2019年度の映画興行収入は過去最高だったものの…

 日本映画産業統計(一般社団法人日本映画製作者連盟調べ)によると、『天気の子』や『アナと雪の女王2』などのヒット作に恵まれた2019年度は、日本で公開された映画の日本で公開された映画の興行収入は過去最高となる2611億8000万円(前年比17.4%増)を記録。入場者数も1億9491万人(同15.2%増)を記録しています。

 2019年度の収入高合計は3224億2200万円(前年度比8.8%増)。恵まれた1年だったように見えますが、しかし、2015年度から2019年度決算まで5期連続で収入高が判明している映画館運営業者97社中、収入高が「増収」したのは34社(構成比35.4%)で、「減収」が18社(同18.8%)、「横ばい」が44社(同45.8%)。ヒット作が続いた2019年度にあっても、2割近くの業者は売上が下がり、半数近くの業者は横ばいにとどまっていたことになります。

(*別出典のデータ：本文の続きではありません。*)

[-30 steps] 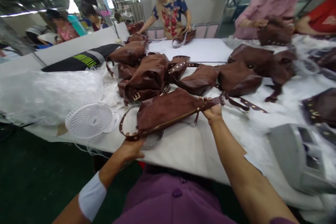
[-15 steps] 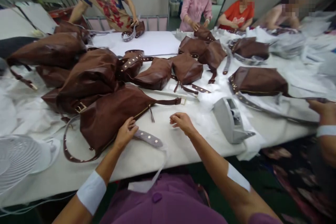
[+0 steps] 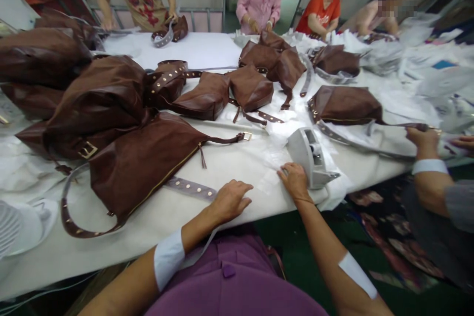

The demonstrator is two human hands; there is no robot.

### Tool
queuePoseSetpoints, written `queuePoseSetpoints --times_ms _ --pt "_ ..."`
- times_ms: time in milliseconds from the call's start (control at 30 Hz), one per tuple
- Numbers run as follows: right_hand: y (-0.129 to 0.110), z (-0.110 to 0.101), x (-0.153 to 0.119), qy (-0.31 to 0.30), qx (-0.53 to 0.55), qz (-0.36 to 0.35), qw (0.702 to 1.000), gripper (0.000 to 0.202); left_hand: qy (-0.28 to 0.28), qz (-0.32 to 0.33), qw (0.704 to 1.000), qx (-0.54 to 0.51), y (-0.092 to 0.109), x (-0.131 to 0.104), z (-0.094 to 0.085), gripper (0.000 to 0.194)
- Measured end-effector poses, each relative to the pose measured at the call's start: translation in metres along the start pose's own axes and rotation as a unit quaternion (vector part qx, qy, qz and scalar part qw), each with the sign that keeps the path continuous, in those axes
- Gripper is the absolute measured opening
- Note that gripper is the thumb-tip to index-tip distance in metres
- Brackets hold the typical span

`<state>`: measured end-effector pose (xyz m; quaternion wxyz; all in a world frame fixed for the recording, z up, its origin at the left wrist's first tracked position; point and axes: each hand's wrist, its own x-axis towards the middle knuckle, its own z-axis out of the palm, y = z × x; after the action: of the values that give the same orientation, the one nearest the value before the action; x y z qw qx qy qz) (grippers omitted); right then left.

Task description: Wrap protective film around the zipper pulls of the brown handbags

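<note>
My left hand (image 3: pixel 231 200) hovers over the near table edge, fingers stretched out and apart, with nothing held. It is beside the end of a studded strap (image 3: pixel 190 188) wrapped in clear film. That strap comes out from under a brown handbag (image 3: pixel 148 163) with a gold zip and a buckled strap end, lying on its side. My right hand (image 3: pixel 295 181) is against the near left side of a grey tape dispenser (image 3: pixel 309 155). Its fingers are curled together at the table; whatever they pinch is too small to make out.
More brown handbags (image 3: pixel 99 94) are piled on the left and across the middle of the white table (image 3: pixel 222 165). A white fan (image 3: pixel 22 227) stands at the left edge. At the right, a co-worker's hand (image 3: pixel 424 140) holds another bag's strap. Several people work along the far side.
My left hand has left the handbag's zip edge and moved right. My right hand has moved right to the tape dispenser. The view has shifted to the right.
</note>
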<state>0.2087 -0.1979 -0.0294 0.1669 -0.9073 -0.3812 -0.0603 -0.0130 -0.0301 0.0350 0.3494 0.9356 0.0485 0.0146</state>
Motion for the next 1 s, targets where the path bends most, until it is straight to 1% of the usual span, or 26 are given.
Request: queuePoseSetpoints --times_ms 67,133,200,267,300,367,400,467,500,533,567,600,633,667,700,733,767,833,867,900,933,967,1000 --pt "0.001 0.001 0.003 -0.015 -0.018 0.011 1.0 0.019 -0.009 0.023 1.0 -0.01 0.007 0.008 0.008 0.037" --pt "0.002 -0.002 0.006 -0.019 -0.03 0.023 0.999 0.022 -0.005 0.028 0.999 -0.044 0.011 0.012 0.012 0.035" --pt "0.002 -0.009 0.011 -0.003 -0.015 0.035 0.999 0.023 0.014 0.001 0.994 -0.11 0.013 0.017 0.013 0.031" --pt "0.0 -0.02 0.019 0.043 0.037 0.058 0.997 0.022 0.048 -0.051 0.976 -0.207 0.014 0.025 0.013 0.027" --pt "-0.002 -0.027 0.025 0.071 0.073 0.078 0.992 0.021 0.067 -0.083 0.958 -0.265 0.014 0.031 0.013 0.025" --pt "-0.008 -0.042 0.034 0.111 0.166 0.137 0.97 0.017 0.105 -0.146 0.905 -0.386 0.016 0.045 0.011 0.025" --pt "-0.013 -0.048 0.037 0.116 0.227 0.167 0.952 0.015 0.127 -0.172 0.875 -0.434 0.017 0.052 0.01 0.025" --pt "-0.027 -0.058 0.038 0.111 0.369 0.209 0.899 0.014 0.171 -0.21 0.816 -0.51 0.021 0.064 0.006 0.026" --pt "-0.036 -0.06 0.036 0.105 0.436 0.214 0.868 0.015 0.172 -0.222 0.788 -0.548 0.022 0.067 0.004 0.029" --pt "-0.045 -0.06 0.032 0.099 0.491 0.211 0.839 0.017 0.161 -0.228 0.76 -0.587 0.024 0.069 0.003 0.033" --pt "-0.056 -0.059 0.027 0.096 0.53 0.205 0.817 0.018 0.142 -0.224 0.735 -0.624 0.026 0.069 0.002 0.038" --pt "-0.066 -0.056 0.021 0.095 0.554 0.202 0.802 0.019 0.129 -0.211 0.715 -0.655 0.027 0.068 0.002 0.041" --pt "-0.077 -0.051 0.014 0.097 0.565 0.202 0.794 0.02 0.133 -0.194 0.701 -0.674 0.028 0.066 0.002 0.042" --pt "-0.088 -0.046 0.006 0.103 0.568 0.207 0.79 0.021 0.157 -0.177 0.695 -0.679 0.028 0.063 0.003 0.041" --pt "-0.098 -0.04 -0.001 0.112 0.568 0.215 0.787 0.021 0.199 -0.165 0.693 -0.673 0.027 0.06 0.003 0.039" --pt "-0.108 -0.034 -0.009 0.118 0.567 0.224 0.784 0.022 0.241 -0.161 0.692 -0.661 0.025 0.057 0.004 0.035" --pt "-0.116 -0.029 -0.015 0.111 0.565 0.228 0.785 0.024 0.273 -0.166 0.689 -0.651 0.022 0.053 0.003 0.031" --pt "-0.13 -0.023 -0.026 0.055 0.553 0.216 0.803 0.026 0.315 -0.191 0.685 -0.629 0.012 0.045 -0.001 0.024" --pt "-0.134 -0.023 -0.029 0.023 0.535 0.201 0.82 0.027 0.33 -0.202 0.692 -0.609 0.005 0.04 -0.005 0.022" --pt "-0.137 -0.024 -0.029 0.004 0.51 0.184 0.84 0.027 0.34 -0.21 0.707 -0.583 -0.001 0.035 -0.01 0.019" --pt "-0.138 -0.026 -0.028 -0.001 0.488 0.169 0.856 0.027 0.341 -0.212 0.731 -0.552 -0.007 0.029 -0.017 0.015" --pt "-0.14 -0.03 -0.024 0.005 0.474 0.158 0.866 0.03 0.327 -0.208 0.759 -0.523 -0.013 0.024 -0.024 0.012" --pt "-0.142 -0.034 -0.018 0.01 0.474 0.15 0.868 0.035 0.299 -0.197 0.79 -0.499 -0.017 0.018 -0.03 0.011"
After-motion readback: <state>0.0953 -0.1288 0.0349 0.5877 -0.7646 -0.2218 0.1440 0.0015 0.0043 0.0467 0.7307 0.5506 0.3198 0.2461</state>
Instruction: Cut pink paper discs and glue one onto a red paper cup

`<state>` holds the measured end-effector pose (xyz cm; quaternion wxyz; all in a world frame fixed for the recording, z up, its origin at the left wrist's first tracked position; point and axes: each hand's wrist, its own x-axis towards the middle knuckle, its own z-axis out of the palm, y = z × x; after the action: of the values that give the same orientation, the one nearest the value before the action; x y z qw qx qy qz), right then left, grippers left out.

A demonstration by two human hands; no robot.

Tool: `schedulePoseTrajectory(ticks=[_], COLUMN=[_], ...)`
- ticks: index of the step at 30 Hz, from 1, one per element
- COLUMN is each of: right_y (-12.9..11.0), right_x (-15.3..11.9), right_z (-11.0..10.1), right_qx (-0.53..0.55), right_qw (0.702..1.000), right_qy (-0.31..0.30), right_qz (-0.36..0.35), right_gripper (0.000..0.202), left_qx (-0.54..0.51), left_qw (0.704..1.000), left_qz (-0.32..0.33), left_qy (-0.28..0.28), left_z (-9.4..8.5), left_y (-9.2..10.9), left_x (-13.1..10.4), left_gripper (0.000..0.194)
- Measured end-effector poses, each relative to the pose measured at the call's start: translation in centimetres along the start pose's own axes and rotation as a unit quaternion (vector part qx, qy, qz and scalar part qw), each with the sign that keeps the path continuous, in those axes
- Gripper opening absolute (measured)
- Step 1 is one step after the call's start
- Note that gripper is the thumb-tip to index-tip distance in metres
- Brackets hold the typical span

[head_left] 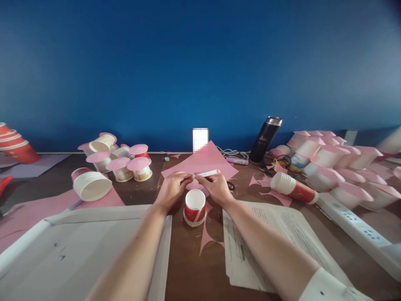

 2019年度の収入高上位トップを見ると、1位のTOHOシネマズ(株)をはじめ、多数のスクリーンを抱える大手シネコンが上位5位独占。上位5社の2019年度の収入高合計は2465億4300万円で、映画館運営業者収入全体の76.5%を占めています。

 一方で、映画館運営業者97社を収入高の規模別で見ていくと、最も多いのは「1億円未満」46社(構成比47.4%)で、次いで「1億~10億円未満」31社(同32.0%)となります。

 映画館運営業者全体では、収入高10億円未満の“ミニシアター系”“単館系”と呼ばれる小規模な運営業者の割合が8割近くを占めており、収入高50億円以上の大手・中堅の運営業者は8社(同8.2%)なのです。

 『アナ雪』も『天気の子』も『鬼滅の刃』も、シネコン上映が中心である以上、いくらヒットしても小規模事業者には回らず、ミニシアターは苦しい状態でしょう。収入高50億円以上の大手・中堅シネコン運営業者8社の業績は、7社が「増収」1社が「横ばい」と好調ですが、収入高10億円未満の小規模運営業者76社では、40社(構成比52.6%)が「横ばい」、17社(同22.4%)が「減収」と、苦戦を強いられています。

 コロナ前でヒット作に恵まれていた2019年度の時点ですら、大手・中堅シネコン運営業者は好調、小規模運営業者は苦戦傾向と、二極化の実態が浮き彫りになりました。

 今年は新型コロナウイルスの影響で、休館や公開延期、座席数制限など運営面での制約が多く資本力がありスクリーン数の多い大手シネコンは『鬼滅の刃』ヒットによる恩恵はもちろん、「4DX」「ScreenX」「IMAXレーザー」などの最先端設備、応援上映、アイドルのライブビューイングなどで顧客獲得につなげてきました。他方、小資本で、芸術的側面の濃い小規模運営業者は、舞台挨拶やトークイベントなど顧客獲得につながる施策にも限界があります。

 全国的に新型コロナウイルス新規感染者が再び増加している中、小規模運営業者を取り巻く状況はますます厳しくなり、場合によっては廃業や倒産が増加するのではないかと見られています。